08-03-2025 04:43 AM
Hi helpful experts 🌟
I'm writing my first PySpark Notebook that makes use of the new `ai_parse_document` function. I am basically following the code example from here: https://learn.microsoft.com/en-gb/azure/databricks/sql/language-manual/functions/ai_parse_document
(and doing it on Azure Databricks, if that helps)
My code:
from pyspark.sql.functions import ai_parse_document
volume_path = '/Volumes/gen_ai/bank_statements/raw_pdfs'
raw_pdfs = (
spark.read
.format('binaryFile')
.load(f'{volume_path}/*.pdf')
)
# this line works fine... I can see 'length' = 332159 and 'content' is binary
raw_pdfs.display()
# this line runs ok... but the output is in the 'corrupted_data' property
parsed_pdfs = (
raw_pdfs
.withColumn(
'content_parsed',
ai_parse_document('content')
)
)The error message is:
error_message: "[UNSTRUCTURED_DATA_PROCESSING_UNSUPPORTED_FILE_FORMAT] Unstructured file format detected: unknown is not supported. Supported file formats are auto, pdf, doc, docx, ppt, pptx, png, jpg, jpeg.\nPlease update the `format` from your ai function expression to one of the supported formats and then retry the query again. SQLSTATE: 0A000"And yet the file _is_ a PDF. I downloaded it from my bank, and can open it fine in Acrobat and other tools. So I don't think it's the file that can be corrupted? 🤔
Does anyone know what the error message means by "update the format from your ai function expression"? I can't see a parameter for that in the ai_parse_document documentation.

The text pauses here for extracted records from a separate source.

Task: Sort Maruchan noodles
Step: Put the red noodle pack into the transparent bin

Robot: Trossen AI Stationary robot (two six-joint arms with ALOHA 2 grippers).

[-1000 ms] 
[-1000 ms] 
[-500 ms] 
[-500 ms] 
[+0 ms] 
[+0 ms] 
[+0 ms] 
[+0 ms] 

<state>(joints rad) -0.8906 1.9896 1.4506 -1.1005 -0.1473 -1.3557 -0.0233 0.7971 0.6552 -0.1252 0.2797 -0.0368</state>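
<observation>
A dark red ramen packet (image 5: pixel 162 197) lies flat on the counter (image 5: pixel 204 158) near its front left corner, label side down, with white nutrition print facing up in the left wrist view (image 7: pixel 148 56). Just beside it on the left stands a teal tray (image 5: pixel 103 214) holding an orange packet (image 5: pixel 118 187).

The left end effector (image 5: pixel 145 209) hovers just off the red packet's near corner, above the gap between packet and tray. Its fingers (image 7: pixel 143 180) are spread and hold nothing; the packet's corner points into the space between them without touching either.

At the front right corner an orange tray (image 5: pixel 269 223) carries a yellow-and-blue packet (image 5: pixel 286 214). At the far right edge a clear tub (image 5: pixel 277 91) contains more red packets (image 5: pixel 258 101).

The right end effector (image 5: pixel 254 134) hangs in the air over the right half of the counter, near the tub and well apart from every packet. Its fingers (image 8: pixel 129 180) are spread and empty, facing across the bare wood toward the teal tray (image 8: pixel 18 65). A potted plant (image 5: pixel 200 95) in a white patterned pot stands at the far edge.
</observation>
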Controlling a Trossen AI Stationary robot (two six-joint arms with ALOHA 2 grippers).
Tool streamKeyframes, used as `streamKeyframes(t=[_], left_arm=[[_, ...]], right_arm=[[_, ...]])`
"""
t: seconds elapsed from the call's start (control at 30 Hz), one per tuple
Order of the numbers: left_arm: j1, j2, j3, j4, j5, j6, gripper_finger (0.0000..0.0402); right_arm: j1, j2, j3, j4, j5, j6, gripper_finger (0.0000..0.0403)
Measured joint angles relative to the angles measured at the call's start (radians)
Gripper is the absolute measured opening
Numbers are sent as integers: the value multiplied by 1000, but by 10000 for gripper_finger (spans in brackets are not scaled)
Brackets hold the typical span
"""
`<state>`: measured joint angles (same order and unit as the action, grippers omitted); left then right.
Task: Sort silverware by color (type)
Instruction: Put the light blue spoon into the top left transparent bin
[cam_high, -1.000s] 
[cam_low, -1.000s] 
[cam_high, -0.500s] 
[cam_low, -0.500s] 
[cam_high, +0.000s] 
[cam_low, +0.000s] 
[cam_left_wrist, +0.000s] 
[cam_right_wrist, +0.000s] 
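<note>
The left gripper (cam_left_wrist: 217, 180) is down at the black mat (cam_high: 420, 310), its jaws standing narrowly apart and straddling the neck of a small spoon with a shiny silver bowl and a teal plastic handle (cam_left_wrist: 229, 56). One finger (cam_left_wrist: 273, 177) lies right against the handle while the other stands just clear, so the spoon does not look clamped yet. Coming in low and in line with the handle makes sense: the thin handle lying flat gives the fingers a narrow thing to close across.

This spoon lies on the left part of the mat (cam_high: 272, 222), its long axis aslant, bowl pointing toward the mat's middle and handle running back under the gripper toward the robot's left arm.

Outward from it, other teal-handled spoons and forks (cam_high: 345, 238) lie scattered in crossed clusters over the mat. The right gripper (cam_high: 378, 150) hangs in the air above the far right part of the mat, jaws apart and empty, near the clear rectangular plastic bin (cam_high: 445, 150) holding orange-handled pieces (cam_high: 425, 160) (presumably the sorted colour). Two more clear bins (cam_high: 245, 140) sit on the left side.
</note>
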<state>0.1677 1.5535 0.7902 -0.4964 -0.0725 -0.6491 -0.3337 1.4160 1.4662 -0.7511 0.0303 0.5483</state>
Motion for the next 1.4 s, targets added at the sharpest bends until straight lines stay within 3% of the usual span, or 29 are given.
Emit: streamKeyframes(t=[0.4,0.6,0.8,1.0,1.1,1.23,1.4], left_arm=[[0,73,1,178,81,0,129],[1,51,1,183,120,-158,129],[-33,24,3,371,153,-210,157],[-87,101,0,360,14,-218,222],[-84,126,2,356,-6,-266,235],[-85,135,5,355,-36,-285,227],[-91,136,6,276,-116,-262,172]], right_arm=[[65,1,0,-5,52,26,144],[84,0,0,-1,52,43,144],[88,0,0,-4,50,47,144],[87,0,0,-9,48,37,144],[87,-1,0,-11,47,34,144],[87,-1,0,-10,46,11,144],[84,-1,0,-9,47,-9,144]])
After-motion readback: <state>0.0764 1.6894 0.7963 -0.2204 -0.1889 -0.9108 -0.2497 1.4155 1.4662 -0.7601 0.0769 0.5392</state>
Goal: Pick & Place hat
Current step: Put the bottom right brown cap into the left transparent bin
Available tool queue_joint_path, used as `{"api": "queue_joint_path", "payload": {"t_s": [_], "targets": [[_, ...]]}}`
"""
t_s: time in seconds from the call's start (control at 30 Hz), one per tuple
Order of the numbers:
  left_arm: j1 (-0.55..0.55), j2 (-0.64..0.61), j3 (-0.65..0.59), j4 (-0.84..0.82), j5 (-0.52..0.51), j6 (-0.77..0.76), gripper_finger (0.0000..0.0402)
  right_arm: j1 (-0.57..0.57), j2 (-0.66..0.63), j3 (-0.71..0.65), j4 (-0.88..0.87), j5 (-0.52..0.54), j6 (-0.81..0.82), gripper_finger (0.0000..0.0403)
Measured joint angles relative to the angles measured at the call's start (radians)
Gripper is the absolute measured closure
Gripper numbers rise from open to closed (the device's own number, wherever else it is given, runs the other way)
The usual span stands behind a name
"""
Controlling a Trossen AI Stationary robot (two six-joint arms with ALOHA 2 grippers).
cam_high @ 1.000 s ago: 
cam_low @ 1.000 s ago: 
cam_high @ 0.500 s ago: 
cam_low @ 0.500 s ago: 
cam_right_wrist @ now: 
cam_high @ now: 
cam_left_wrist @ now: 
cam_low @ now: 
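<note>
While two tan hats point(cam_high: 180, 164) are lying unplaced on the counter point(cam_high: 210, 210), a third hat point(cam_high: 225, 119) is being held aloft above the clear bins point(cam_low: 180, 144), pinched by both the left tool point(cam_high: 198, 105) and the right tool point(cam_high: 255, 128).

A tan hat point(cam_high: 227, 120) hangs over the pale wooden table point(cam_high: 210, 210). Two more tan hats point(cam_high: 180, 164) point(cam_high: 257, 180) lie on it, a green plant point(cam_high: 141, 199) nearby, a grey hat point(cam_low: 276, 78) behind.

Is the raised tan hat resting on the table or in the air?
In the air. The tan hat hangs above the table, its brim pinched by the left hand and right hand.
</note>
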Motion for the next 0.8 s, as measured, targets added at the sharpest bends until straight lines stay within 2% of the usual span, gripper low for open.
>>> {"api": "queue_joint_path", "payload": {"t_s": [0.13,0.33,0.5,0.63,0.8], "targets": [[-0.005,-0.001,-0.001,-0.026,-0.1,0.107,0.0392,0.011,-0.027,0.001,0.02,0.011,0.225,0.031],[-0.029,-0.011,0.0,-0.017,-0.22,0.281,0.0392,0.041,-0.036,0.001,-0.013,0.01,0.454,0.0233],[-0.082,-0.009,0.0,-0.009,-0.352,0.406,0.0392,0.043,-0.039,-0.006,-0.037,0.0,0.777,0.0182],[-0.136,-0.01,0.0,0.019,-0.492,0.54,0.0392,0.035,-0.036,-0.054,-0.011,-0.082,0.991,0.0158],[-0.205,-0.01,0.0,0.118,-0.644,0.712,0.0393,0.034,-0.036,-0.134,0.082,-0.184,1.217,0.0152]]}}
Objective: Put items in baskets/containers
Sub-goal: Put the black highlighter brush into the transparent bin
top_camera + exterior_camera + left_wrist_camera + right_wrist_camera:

Alternatively, are there some PDFs that this (beta) function just can't handle yet?
Any advice much appreciated 🙏🏻
Thursday
Hello @JN_Bristol,
I discovered that ai_parse_document only works when the input is parsed as real Python bytes.
The binaryFile format in Spark returns the content as an internal binary type (like a memoryview), and ai_parse_document can’t process that directly.
By using a UDF to convert the data into actual bytes, the function starts working correctly.
from pyspark.sql.functions import ai_parse_document
import pyspark.sql.functions as F
from pyspark.sql.types import BinaryType
import base64
from io import BytesIO
def conversor(content):
pdf_bytes = base64.b64decode(content)
pdf_file_like_object = BytesIO(pdf_bytes)
return pdf_file_like_object.read()
conversor_udf = F.udf(conversor, BinaryType())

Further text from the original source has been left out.